Arizona Confirms LulzSec HackState: No Evidence Public Safety Department Computers Breached
Characterizing LulzSec as cyberterrorists, department officials confirmed that LulzSec appeared to have gained access last week to the e-mail accounts of at least seven department employees, with the pilfered information posted online by the group.
Public safety officials said there was neither evidence the attack has breached departmental servers or computer systems nor of the larger state network. No evidence exists showing that records on criminal investigations and other sensitive matters had been compromised, DPS said.
DPS said it notified other law enforcement agencies and froze remote e-mail access for departmental employees. The state also activated the Arizona Counter Terrorism Information Center.

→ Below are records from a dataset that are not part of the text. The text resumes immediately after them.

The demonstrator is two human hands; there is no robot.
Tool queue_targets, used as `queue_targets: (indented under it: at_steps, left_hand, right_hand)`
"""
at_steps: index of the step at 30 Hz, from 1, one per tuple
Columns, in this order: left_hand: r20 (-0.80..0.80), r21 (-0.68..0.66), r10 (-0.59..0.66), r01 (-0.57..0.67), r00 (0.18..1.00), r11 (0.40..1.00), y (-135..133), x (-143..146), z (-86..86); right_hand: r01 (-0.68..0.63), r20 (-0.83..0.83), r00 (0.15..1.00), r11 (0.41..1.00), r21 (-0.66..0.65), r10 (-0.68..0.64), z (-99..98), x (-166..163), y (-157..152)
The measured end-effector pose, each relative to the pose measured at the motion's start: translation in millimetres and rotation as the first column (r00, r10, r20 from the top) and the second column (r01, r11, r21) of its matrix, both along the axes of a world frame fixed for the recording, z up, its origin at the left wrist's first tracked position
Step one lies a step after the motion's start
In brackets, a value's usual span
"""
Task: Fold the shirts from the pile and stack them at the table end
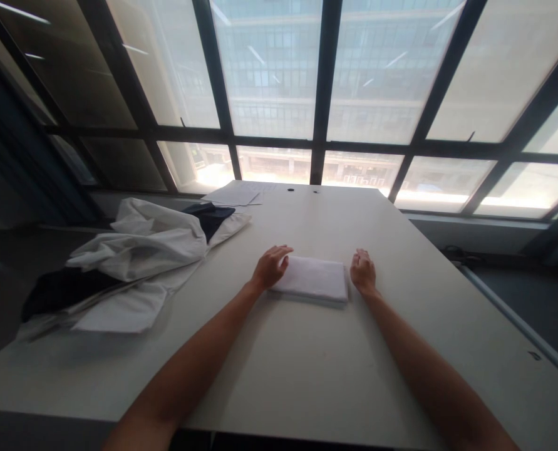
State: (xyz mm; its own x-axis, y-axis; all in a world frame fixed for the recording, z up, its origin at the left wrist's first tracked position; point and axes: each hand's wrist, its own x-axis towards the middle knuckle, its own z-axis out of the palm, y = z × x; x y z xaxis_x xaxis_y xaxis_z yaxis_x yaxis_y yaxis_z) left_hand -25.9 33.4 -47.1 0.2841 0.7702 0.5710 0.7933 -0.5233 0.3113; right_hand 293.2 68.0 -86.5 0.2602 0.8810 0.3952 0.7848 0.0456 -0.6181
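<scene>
A flat white rectangular bundle (312,277), which looks like folded cloth, lies on the table in front of me. My left hand (270,268) is at its left edge, fingers stretched forward and thumb near the top surface; it grips nothing that I can see. Just off the right edge, my right hand (363,270) rests on its side with a small gap to the bundle. Its fingers are loosely bent and partly hidden, and nothing shows in them.
A loose heap of white cloth (151,241) with dark pieces covers the table's left side. Paper sheets (234,195) lie at the far left corner. The white table (302,363) reaches toward large framed windows (273,69). A cable hole (290,190) sits near the far edge.
</scene>
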Motion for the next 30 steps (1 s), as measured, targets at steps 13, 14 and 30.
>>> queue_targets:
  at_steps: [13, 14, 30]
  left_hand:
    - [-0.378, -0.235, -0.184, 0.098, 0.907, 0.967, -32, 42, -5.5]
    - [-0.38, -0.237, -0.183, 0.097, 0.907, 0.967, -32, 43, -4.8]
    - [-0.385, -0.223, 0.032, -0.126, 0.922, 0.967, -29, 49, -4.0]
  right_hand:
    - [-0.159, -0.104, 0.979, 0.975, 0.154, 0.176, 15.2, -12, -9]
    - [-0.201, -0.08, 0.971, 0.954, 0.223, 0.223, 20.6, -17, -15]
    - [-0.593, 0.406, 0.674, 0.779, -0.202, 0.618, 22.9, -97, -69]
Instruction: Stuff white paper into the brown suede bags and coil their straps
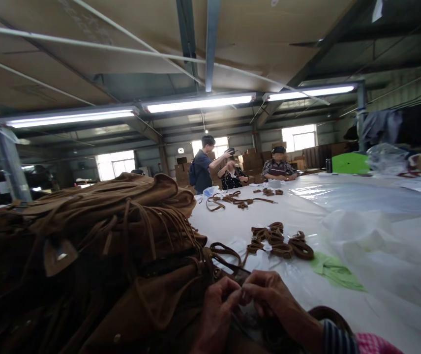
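My left hand [216, 314] and my right hand [275, 302] meet at the bottom of the view, fingertips pinched together on a small part of a brown strap [228, 253] that I cannot make out clearly. The strap runs from a brown suede fringed bag [151, 295] lying just left of my hands. Both hands are closed. A heap of the same brown fringed bags [96, 221] fills the left side of the white table [299, 211].
Coiled brown straps [282, 243] lie in the table's middle and more straps [238, 199] farther back. A green cloth [334, 270] and clear plastic sheeting [373, 246] lie at right. Three people [232, 169] are at the far end.
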The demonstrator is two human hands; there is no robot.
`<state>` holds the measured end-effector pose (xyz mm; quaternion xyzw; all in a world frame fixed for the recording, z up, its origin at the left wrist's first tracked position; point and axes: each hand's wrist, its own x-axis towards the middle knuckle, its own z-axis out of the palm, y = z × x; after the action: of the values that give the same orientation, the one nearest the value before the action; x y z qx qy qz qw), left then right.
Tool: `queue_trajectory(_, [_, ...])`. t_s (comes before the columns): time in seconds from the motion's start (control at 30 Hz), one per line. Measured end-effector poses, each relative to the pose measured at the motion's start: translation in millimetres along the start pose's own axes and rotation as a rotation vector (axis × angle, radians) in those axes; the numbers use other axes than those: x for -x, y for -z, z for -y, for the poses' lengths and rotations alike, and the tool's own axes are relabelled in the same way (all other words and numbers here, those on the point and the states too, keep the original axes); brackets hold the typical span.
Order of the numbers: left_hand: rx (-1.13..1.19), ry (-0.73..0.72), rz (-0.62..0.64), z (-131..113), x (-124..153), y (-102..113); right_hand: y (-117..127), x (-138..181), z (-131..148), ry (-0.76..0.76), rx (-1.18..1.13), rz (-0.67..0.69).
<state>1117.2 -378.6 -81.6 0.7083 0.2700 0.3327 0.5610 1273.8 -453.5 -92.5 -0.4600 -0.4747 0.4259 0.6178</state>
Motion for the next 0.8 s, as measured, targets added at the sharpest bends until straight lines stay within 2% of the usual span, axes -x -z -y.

Employee privacy is of paramount concern, the state said. "The security of the seven DPS officers in question remains the agency's top priority and, since a limited amount of personal information was publicly disclosed as part of this breach, steps are being taken to ensure the officers' safety and that of their families," the statement said.
DPS said the state is taking the following steps to safeguard state agencies:
- 24/7 monitoring of the state's Internet gateway.
- Industry-standard firewalls, anti-virus software and other capabilities.
- IT security staff employed at each major state agency.
- Close coordination between the Arizona and state, federal and private-sector authorities regarding cyber-security issues.
"While the department noted that LulzSec has decided to disband, it does not diminish the intrusion into the privacy of our officers and the release of sensitive information," DPS said, "nor does this relieve them of their criminal responsibility which may include both federal and state charges."